GANACHE: Place chocolate in a medium bowl. Heat cream in a small saucepan over medium-high heat until it just begins to boil; remove from heat immediately and pour over chocolate. Wait 5 minutes then whisk/stir ganache into a smooth mixture.
Pour ganache into cooled crust. Refrigerate at least 2 hours to set. Remove from fridge and carefully remove tart from pan, placing on a serving plate. Allow ganache to soften slightly (15 to 20 minutes) before serving.

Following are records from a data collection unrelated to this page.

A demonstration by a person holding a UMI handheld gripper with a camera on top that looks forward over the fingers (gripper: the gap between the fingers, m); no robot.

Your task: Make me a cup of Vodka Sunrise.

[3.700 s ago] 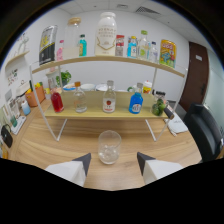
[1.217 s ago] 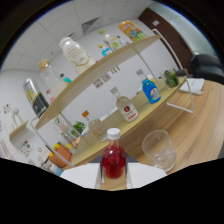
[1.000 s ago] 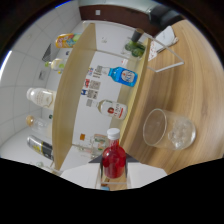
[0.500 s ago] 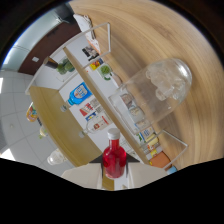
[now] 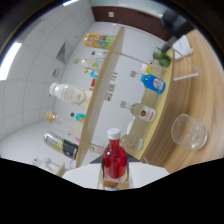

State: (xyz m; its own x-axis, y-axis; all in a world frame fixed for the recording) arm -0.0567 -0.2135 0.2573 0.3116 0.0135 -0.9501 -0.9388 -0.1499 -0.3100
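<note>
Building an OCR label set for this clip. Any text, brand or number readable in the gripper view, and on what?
None readable.
Red bottle held between the tool fingers: no legible label.
Clear bottle with red label: print too blurred.
Blue bottle: label too blurred.
Large white jug and the other shelf bottles: too small or blurred.
Empty glass: no markings visible.
</note>
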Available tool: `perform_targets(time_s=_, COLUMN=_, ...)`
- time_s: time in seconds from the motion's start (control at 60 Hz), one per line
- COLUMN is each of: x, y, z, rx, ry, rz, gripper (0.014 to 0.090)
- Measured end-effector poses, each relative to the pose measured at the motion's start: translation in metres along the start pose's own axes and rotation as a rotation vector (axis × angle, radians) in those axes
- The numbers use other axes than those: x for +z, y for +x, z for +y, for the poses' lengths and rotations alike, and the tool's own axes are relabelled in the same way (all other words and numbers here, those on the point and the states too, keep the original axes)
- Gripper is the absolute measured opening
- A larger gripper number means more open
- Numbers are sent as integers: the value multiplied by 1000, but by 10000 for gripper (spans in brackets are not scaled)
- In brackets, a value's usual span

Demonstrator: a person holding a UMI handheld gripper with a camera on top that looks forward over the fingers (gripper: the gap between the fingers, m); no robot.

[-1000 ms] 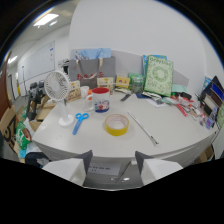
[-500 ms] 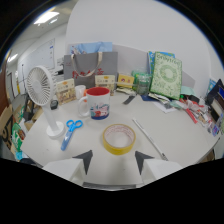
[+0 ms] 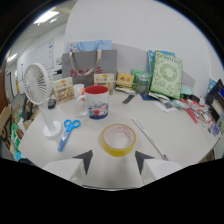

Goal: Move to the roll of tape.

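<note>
Yellow, flat-lying ring of tape (image 3: 118, 139) rests on the white worktop (image 3: 165, 127), just ahead of my gripper (image 3: 114, 161), centred between my spread, empty jaws. Beyond it stands a red-rimmed white mug (image 3: 95, 101). I judge the approach nearly done; next calls for a short, straight advance.

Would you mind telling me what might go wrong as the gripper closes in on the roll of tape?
The open gripper sits just short of the roll of tape, so pushing on could shove it instead of straddling it. Overshoot could knock the red-rimmed mug beyond. Drifting sideways could catch the scissors or the thin rod.
</note>
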Motion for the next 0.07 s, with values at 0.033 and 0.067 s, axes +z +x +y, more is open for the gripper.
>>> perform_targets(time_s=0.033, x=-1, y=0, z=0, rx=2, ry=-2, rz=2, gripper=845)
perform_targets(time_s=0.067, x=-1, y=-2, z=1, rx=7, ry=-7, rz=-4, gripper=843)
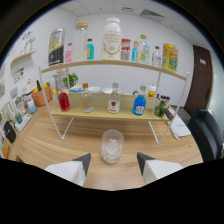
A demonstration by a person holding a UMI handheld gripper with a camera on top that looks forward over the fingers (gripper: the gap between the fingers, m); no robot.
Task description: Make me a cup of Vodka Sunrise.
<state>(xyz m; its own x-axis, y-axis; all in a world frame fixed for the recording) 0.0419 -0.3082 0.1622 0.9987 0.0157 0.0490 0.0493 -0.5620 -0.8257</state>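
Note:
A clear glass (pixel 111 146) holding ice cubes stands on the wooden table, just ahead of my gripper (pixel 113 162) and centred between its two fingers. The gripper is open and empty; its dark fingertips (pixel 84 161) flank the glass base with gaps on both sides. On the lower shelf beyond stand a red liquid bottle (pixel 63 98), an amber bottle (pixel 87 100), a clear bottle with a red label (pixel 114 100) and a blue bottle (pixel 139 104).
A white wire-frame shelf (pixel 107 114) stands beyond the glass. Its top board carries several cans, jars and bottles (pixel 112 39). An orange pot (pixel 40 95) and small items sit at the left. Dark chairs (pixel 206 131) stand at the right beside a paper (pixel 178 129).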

Chocolate notes… please try to use a premium brand of your choice, since chocolate is the star of the show. (Ghiradelli is sold in most stores, and you can always order Callebaut or Guittard online… or Valrhona. Wow… Valrhona.) This recipe makes a lot of ganache, which WILL firm up as it chills after you pour it into the crust. You can pour less into the tart if you want a less rich dessert (really?) and freeze the remainder of the ganache in a ziploc bag.
Pecans, huh? Yes, there is an extra layer of flavor intensity that goes along with the nut in the crust. Like I mentioned earlier, you can absolutely swap graham cracker crumbs instead (but use only a few tablespoons of sugar and up the graham cracker amount proportionately, since the cookies are already pretty sweet- and pre-bake for only 8 – 10 minutes). If you have a penchant for walnuts or any other nut, go to town and switch out the pecan. Chocolate is friendly with all nuts. It’s very agreeable that way.

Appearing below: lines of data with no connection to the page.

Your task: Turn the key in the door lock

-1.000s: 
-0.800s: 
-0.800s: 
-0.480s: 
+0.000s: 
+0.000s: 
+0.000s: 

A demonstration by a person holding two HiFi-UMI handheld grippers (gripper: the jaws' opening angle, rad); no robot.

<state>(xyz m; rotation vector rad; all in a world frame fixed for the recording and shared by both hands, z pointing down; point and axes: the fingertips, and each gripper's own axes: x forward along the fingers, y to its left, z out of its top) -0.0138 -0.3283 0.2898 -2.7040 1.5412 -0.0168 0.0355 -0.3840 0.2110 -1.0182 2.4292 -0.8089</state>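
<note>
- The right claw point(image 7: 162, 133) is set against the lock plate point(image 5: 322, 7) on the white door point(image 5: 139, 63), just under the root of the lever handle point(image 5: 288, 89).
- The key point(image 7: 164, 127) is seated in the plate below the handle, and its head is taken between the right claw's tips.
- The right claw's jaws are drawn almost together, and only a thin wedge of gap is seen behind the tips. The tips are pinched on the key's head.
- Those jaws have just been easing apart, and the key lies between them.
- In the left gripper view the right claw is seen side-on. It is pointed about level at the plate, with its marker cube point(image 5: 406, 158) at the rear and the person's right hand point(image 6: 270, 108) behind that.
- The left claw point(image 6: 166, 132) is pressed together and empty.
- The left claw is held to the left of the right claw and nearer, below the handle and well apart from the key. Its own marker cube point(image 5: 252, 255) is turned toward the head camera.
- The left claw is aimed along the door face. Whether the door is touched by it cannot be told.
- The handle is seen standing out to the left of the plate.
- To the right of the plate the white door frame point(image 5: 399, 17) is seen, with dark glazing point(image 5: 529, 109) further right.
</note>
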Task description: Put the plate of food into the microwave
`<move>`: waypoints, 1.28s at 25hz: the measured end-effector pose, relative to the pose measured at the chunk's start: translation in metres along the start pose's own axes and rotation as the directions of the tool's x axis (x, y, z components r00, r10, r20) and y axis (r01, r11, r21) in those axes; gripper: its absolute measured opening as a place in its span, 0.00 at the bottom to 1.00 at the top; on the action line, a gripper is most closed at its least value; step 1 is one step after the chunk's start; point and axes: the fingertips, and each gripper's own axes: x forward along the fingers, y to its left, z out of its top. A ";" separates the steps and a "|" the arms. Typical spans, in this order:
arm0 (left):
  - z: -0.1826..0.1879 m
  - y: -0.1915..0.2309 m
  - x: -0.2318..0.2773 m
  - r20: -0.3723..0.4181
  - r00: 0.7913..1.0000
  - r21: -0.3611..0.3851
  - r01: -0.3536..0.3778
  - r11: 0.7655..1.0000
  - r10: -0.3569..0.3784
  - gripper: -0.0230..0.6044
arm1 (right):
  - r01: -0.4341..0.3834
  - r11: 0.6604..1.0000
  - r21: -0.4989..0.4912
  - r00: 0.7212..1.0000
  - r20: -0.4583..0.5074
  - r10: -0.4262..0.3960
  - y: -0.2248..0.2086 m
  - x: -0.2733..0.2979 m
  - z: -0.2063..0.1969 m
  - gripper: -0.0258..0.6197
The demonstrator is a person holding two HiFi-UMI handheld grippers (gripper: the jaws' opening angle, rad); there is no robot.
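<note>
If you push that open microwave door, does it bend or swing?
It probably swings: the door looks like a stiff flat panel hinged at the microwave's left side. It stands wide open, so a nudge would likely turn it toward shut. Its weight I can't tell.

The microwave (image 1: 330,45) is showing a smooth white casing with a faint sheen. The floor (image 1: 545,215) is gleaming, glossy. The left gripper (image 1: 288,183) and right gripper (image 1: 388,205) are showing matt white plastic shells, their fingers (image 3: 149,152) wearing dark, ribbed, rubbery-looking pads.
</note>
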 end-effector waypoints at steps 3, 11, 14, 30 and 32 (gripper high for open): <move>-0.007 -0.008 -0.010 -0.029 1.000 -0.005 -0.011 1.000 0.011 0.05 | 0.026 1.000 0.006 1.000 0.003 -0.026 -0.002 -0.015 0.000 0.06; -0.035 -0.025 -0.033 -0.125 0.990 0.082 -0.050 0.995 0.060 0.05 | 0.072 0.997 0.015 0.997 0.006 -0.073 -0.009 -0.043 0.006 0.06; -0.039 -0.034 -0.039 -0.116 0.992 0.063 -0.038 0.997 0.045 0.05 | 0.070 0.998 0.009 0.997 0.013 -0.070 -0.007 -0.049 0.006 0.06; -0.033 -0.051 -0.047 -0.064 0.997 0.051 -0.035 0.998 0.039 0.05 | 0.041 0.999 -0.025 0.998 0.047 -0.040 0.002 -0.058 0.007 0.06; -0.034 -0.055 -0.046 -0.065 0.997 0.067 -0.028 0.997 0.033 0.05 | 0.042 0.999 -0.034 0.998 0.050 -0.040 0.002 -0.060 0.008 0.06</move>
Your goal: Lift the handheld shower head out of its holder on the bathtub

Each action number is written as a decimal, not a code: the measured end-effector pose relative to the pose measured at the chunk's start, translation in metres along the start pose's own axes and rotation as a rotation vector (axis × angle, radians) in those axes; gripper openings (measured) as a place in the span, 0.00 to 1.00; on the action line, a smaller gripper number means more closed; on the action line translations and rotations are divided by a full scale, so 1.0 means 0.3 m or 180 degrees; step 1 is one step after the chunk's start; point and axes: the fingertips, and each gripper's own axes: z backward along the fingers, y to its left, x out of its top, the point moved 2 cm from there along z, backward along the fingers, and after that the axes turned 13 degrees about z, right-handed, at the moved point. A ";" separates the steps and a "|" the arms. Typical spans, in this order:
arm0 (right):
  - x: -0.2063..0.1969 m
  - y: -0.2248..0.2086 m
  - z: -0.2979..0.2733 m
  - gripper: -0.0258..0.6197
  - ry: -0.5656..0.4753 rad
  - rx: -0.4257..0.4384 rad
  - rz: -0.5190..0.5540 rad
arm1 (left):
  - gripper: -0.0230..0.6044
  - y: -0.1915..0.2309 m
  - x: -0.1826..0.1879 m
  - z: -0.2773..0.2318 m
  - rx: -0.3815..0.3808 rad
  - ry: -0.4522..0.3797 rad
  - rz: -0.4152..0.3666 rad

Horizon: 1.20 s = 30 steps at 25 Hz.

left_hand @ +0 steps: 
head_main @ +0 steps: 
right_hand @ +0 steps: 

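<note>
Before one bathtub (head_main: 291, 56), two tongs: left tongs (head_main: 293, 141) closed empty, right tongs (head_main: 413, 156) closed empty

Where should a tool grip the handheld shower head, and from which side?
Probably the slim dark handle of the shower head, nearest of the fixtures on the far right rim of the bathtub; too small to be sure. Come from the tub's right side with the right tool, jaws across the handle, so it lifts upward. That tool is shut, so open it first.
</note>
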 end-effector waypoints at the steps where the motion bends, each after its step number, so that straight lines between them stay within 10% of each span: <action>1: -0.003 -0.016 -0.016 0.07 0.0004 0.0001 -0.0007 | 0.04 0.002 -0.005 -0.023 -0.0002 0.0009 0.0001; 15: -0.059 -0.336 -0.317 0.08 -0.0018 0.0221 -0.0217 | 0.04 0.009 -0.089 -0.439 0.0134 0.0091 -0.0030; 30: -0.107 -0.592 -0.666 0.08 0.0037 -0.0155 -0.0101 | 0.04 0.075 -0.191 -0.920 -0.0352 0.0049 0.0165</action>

Toasting the nuts is just an extra step that kicks a recipe up a notch. I toast them in the preheating oven so I don’t waste any time… just put them on a baking sheet or in a pan and let them toast for 8 minutes or so if the oven is already hot, or up to 15 if it’s still preheating. You want a lightly toasted nut that JUST starts to smell toasty… not charred and past the point of no return.
If caramel calls to you at night then you might want to pour some in the base of the cooled crust before you add the ganache. Now that I have put this thought in your head, you just might be compelled to do this- I understand. (Melt 25 – 30 squares of the little Kraft candy caramels with 2 tablespoons of water or milk in a small saucepan [or the microwave for 1 minute then in 30 second increments, stirring inbetween until melted]). Heavenly.

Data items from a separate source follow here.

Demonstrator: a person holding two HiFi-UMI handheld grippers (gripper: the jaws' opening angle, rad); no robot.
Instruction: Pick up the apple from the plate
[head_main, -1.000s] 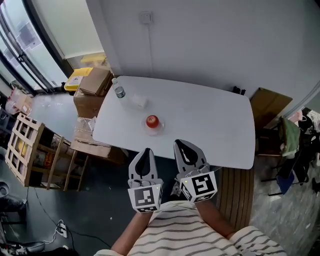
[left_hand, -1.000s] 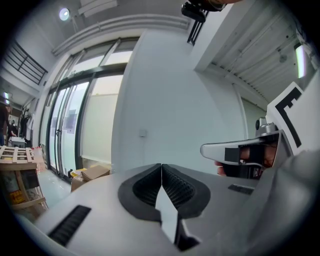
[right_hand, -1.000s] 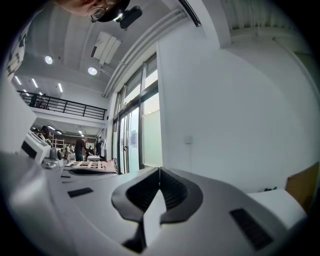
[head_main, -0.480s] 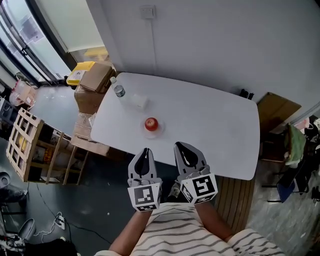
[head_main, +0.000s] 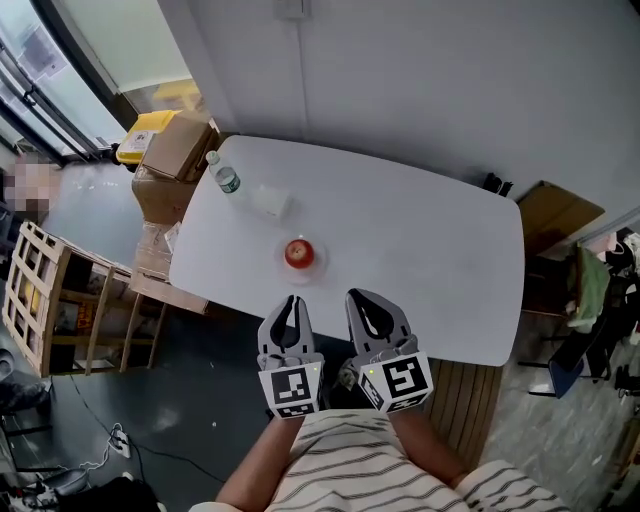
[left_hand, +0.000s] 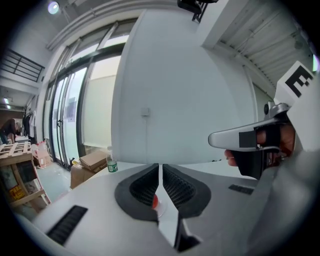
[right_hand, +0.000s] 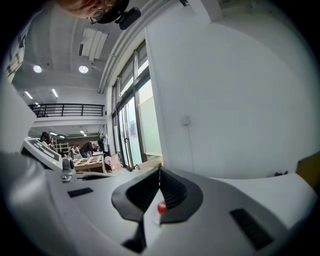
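Observation:
A red apple (head_main: 298, 252) sits on a small clear plate (head_main: 301, 272) near the front left of the white table (head_main: 420, 240). Both grippers hang short of the table's near edge, side by side, pointing at it. My left gripper (head_main: 291, 300) is shut with nothing in it, just in front of the apple. My right gripper (head_main: 361, 296) is also shut and empty, a little to the apple's right. In the left gripper view the apple (left_hand: 155, 202) peeks out behind the shut jaws. In the right gripper view the apple (right_hand: 161, 208) shows just below the jaw tips.
A water bottle (head_main: 224, 178) stands at the table's far left corner, with a small clear object (head_main: 272, 202) beside it. Cardboard boxes (head_main: 175, 150) and a wooden pallet (head_main: 40, 300) lie left of the table. A wall runs behind it.
Both grippers have moved forward and down toward the table's near edge, and the table now looks closer. The apple and plate have stayed put. Both jaws remain shut.

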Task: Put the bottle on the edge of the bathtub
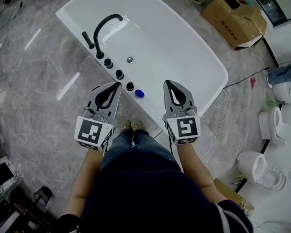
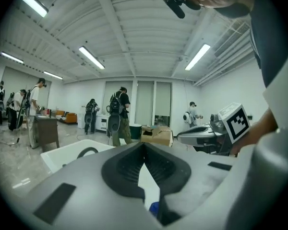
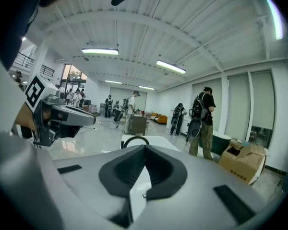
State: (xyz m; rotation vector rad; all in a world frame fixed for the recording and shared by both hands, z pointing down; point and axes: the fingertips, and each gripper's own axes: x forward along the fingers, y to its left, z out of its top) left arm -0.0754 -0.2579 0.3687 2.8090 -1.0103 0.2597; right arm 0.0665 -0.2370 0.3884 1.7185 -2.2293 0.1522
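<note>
Standing upright on the near rim of the white bathtub (image 1: 169,38), the blue-capped bottle (image 1: 139,93) is just beside the last of the black knobs (image 1: 130,86) that run down from the black faucet (image 1: 105,27). It lies between the two grippers and touches neither. The left gripper (image 1: 118,85) hovers over the rim next to the knobs, its jaws pressed together at the tips with nothing between them; in the left gripper view a bit of the blue cap (image 2: 154,208) shows below the closed tips. The right gripper (image 1: 167,84) hangs over the basin, jaws likewise clenched on nothing. A cardboard box (image 1: 235,16) sits on the grey floor beyond the tub
</note>
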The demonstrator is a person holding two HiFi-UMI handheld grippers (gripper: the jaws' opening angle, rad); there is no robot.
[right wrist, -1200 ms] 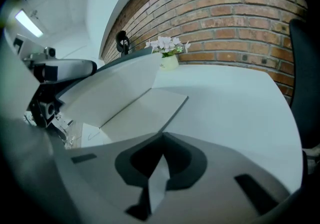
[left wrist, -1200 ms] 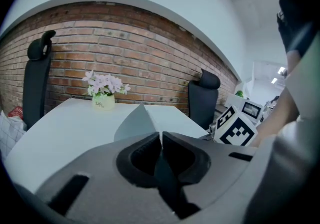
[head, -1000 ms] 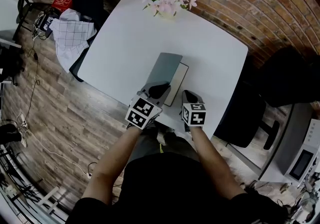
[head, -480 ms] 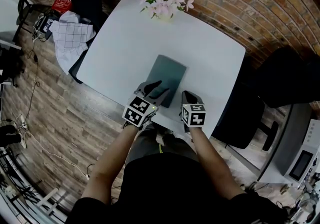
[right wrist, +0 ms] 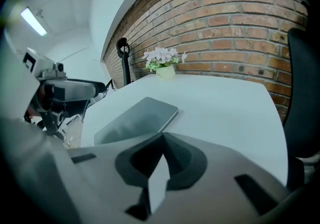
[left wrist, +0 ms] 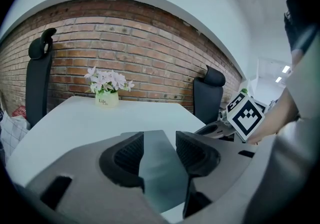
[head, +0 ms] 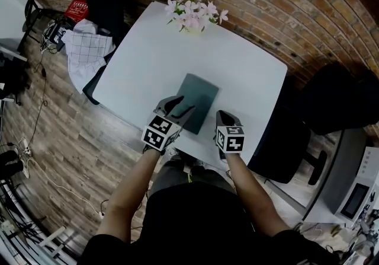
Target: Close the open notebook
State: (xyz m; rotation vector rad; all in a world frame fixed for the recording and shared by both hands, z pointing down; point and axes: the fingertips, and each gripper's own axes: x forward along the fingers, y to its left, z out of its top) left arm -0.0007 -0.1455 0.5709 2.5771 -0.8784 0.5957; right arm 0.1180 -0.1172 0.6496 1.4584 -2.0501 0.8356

Garnish ideas: serve with fresh whipped cream, fresh berries, a few toasted pecans… whatever tickles your fancy (sorry- I hate that expression).
Store in the fridge and then enjoy by serving slightly closer to room temperature. Yes, this freezes well… which is great since you’ll want to steal a piece on a Monday night before bed when the Impossibly Healthy Banana Bread with Dark Chocolate Chunks you baked just won’t hit that sweet spot. (Not that there’s anything wrong with the healthy banana bread- it just doesn’t compare to chocolate and cream and pecans and sugar and butter, melded into one tart of glory.)